▸ Action item
The pictures stay out; everything else in the entries below must be returned exactly.
Start of Block
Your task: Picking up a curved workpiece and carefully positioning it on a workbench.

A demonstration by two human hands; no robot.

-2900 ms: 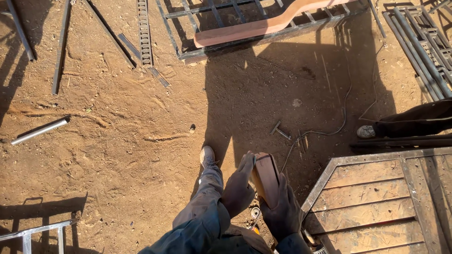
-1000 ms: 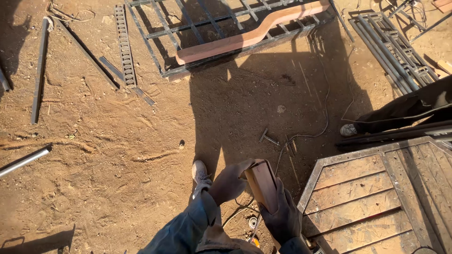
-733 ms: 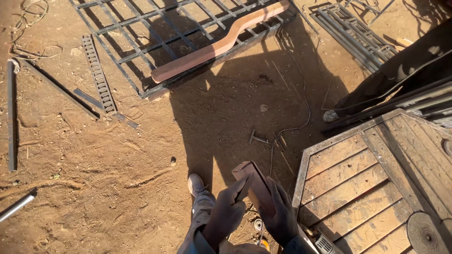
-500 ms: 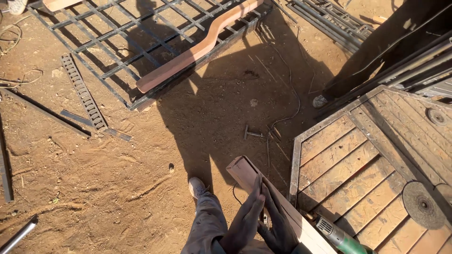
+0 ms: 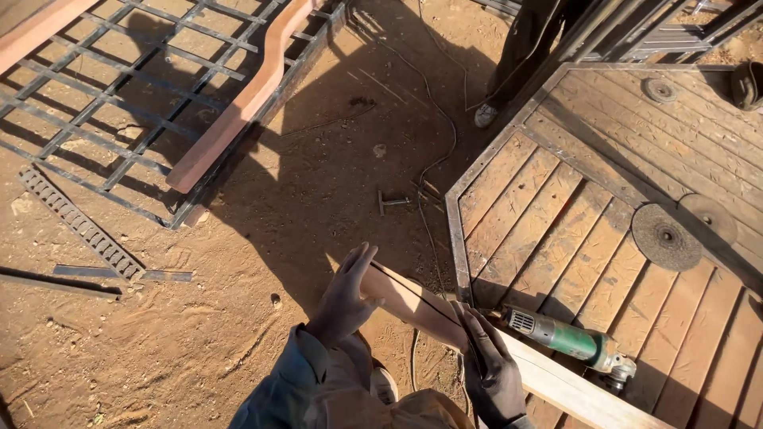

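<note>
We saw a wooden platform [image 5: 636,159] with a steel edge frame filling the right side, its near-left corner right by the hands. Across the dirt at upper left lay a metal grate [image 5: 103,103] with a curved wooden rail [image 5: 238,103] on its right edge. Another person's leg and shoe [image 5: 486,113] stood at the platform's far-left edge.

The wooden plank [image 5: 413,302] was held slanted over the platform's near-left corner, one end out over the dirt, the other running toward the bottom edge of the platform. The left hand [image 5: 346,298], gloved, lay on the plank's outer end with fingers spread and only loosely curled, more pressing than gripping. The right hand [image 5: 489,365], gloved, was closed around the plank near the corner, fingers wrapped on it.

A green angle grinder [image 5: 572,343] lay on the boards just beside the plank, touching or nearly so, we could not tell. Two grinding discs [image 5: 666,236] sat further in. A cable [image 5: 433,159] trailed over the dirt, a small metal T-piece [image 5: 391,202] beside it.

Risks, as we judged: the loose left hold could let the overhanging end drop or twist; sliding the plank could knock the grinder off the near edge; the cable and T-piece near the feet were a trip hazard; the steel corner could pinch the right fingers
</note>
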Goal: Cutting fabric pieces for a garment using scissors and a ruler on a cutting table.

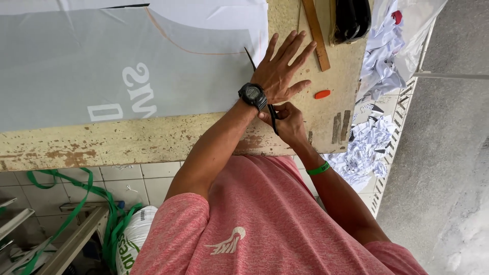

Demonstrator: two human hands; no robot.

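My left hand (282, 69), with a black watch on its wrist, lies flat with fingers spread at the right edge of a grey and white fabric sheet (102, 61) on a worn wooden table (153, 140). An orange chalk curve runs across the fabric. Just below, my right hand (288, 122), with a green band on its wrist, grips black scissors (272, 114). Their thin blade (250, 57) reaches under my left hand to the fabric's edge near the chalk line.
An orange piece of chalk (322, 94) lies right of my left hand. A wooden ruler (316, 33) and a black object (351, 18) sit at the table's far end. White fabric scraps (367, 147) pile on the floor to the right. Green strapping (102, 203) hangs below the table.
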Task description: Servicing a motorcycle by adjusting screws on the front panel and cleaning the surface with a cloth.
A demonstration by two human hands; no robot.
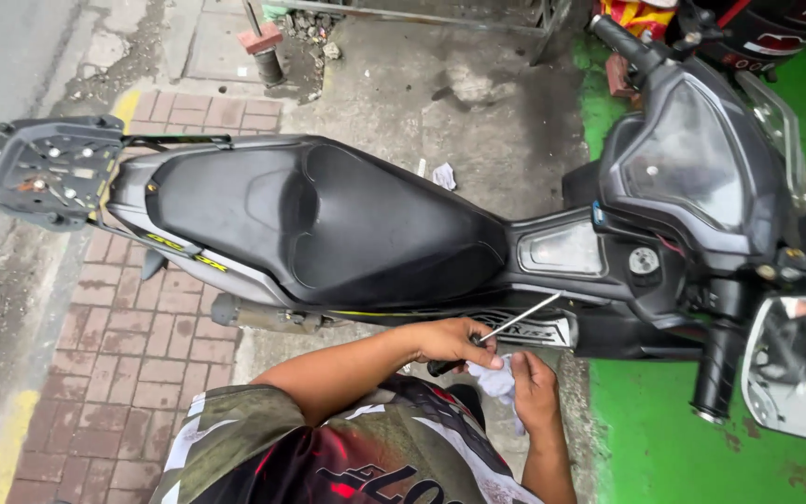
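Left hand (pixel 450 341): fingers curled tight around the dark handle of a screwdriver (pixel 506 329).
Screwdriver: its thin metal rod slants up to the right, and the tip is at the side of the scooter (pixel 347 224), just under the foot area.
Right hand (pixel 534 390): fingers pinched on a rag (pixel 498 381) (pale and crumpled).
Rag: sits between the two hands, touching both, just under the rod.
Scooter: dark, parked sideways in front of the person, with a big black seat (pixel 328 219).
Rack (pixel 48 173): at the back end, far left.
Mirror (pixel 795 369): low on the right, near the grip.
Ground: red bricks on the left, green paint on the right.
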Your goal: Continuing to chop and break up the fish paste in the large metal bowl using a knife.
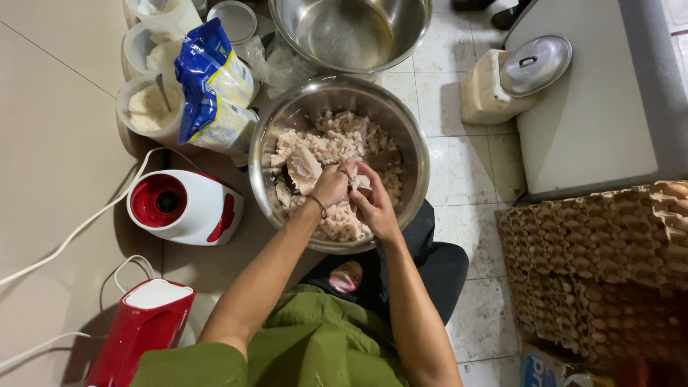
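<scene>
A steel bowl [412, 136] on the tiled floor holds a heap of pale raw meat pieces [337, 140]. Both my hands are inside it, over the near half. My left hand [331, 185] grips a large pale meat piece [304, 169] and wears a thin bracelet at the wrist. My right hand [373, 203] is closed on a small meat chunk [360, 182], right beside the left hand. A dark blade or utensil seems to lie under the left hand; it is mostly hidden.
An empty steel bowl [351, 32] stands behind. At the left are a blue-and-yellow bag [211, 86], tubs of white powder [147, 107], a red-and-white blender base [183, 206] and a red appliance [140, 326]. Egg trays [602, 265] stack at right, near a pot lid [536, 64].
</scene>
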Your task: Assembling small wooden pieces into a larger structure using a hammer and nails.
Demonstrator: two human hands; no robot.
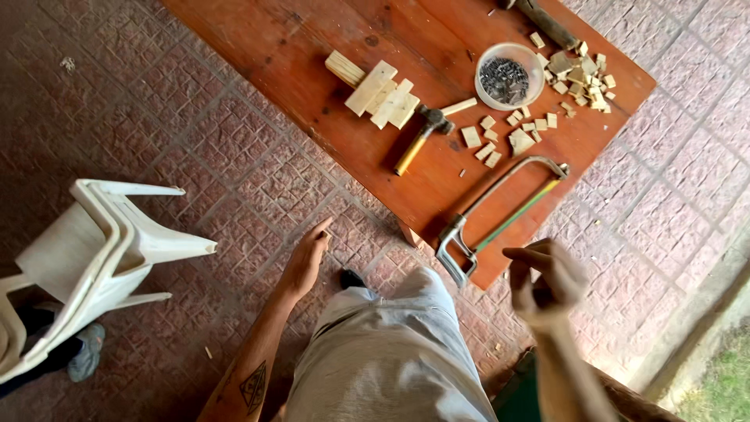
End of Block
▸ Response
Your task: Picking up a curved workpiece and carefully positioning it on a workbench.

A demonstration by two human hands; no robot.

-2900 ms: 
-1000 ms: 
-733 ms: 
-500 ms: 
+0 ms: 

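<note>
We saw a wooden platform [image 5: 636,159] with a steel edge frame filling the right side, its near-left corner right by the hands. Across the dirt at upper left lay a metal grate [image 5: 103,103] with a curved wooden rail [image 5: 238,103] on its right edge. Another person's leg and shoe [image 5: 486,113] stood at the platform's far-left edge.

The wooden plank [image 5: 413,302] was held slanted over the platform's near-left corner, one end out over the dirt, the other running toward the bottom edge of the platform. The left hand [image 5: 346,298], gloved, lay on the plank's outer end with fingers spread and only loosely curled, more pressing than gripping. The right hand [image 5: 489,365], gloved, was closed around the plank near the corner, fingers wrapped on it.

A green angle grinder [image 5: 572,343] lay on the boards just beside the plank, touching or nearly so, we could not tell. Two grinding discs [image 5: 666,236] sat further in. A cable [image 5: 433,159] trailed over the dirt, a small metal T-piece [image 5: 391,202] beside it.

Risks, as we judged: the loose left hold could let the overhanging end drop or twist; sliding the plank could knock the grinder off the near edge; the cable and T-piece near the feet were a trip hazard; the steel corner could pinch the right fingers
</note>
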Goal: Cutting fabric pieces for a garment using scissors and a ruler on a cutting table.


Demonstrator: two human hands; no robot.

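My left hand (282, 69), with a black watch on its wrist, lies flat with fingers spread at the right edge of a grey and white fabric sheet (102, 61) on a worn wooden table (153, 140). An orange chalk curve runs across the fabric. Just below, my right hand (288, 122), with a green band on its wrist, grips black scissors (272, 114). Their thin blade (250, 57) reaches under my left hand to the fabric's edge near the chalk line.
An orange piece of chalk (322, 94) lies right of my left hand. A wooden ruler (316, 33) and a black object (351, 18) sit at the table's far end. White fabric scraps (367, 147) pile on the floor to the right. Green strapping (102, 203) hangs below the table.
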Task description: Servicing a motorcycle by adjusting screws on the front panel and cleaning the surface with a cloth.
A demonstration by two human hands; no robot.
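Left hand (pixel 450 341): fingers curled tight around the dark handle of a screwdriver (pixel 506 329).
Screwdriver: its thin metal rod slants up to the right, and the tip is at the side of the scooter (pixel 347 224), just under the foot area.
Right hand (pixel 534 390): fingers pinched on a rag (pixel 498 381) (pale and crumpled).
Rag: sits between the two hands, touching both, just under the rod.
Scooter: dark, parked sideways in front of the person, with a big black seat (pixel 328 219).
Rack (pixel 48 173): at the back end, far left.
Mirror (pixel 795 369): low on the right, near the grip.
Ground: red bricks on the left, green paint on the right.
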Your goal: Continuing to chop and break up the fish paste in the large metal bowl using a knife.
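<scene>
A steel bowl [412, 136] on the tiled floor holds a heap of pale raw meat pieces [337, 140]. Both my hands are inside it, over the near half. My left hand [331, 185] grips a large pale meat piece [304, 169] and wears a thin bracelet at the wrist. My right hand [373, 203] is closed on a small meat chunk [360, 182], right beside the left hand. A dark blade or utensil seems to lie under the left hand; it is mostly hidden.
An empty steel bowl [351, 32] stands behind. At the left are a blue-and-yellow bag [211, 86], tubs of white powder [147, 107], a red-and-white blender base [183, 206] and a red appliance [140, 326]. Egg trays [602, 265] stack at right, near a pot lid [536, 64].
</scene>
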Your task: Assembling small wooden pieces into a larger structure using a hammer and nails.
Demonstrator: two human hands; no robot.

The answer is complete, and the exercise is done.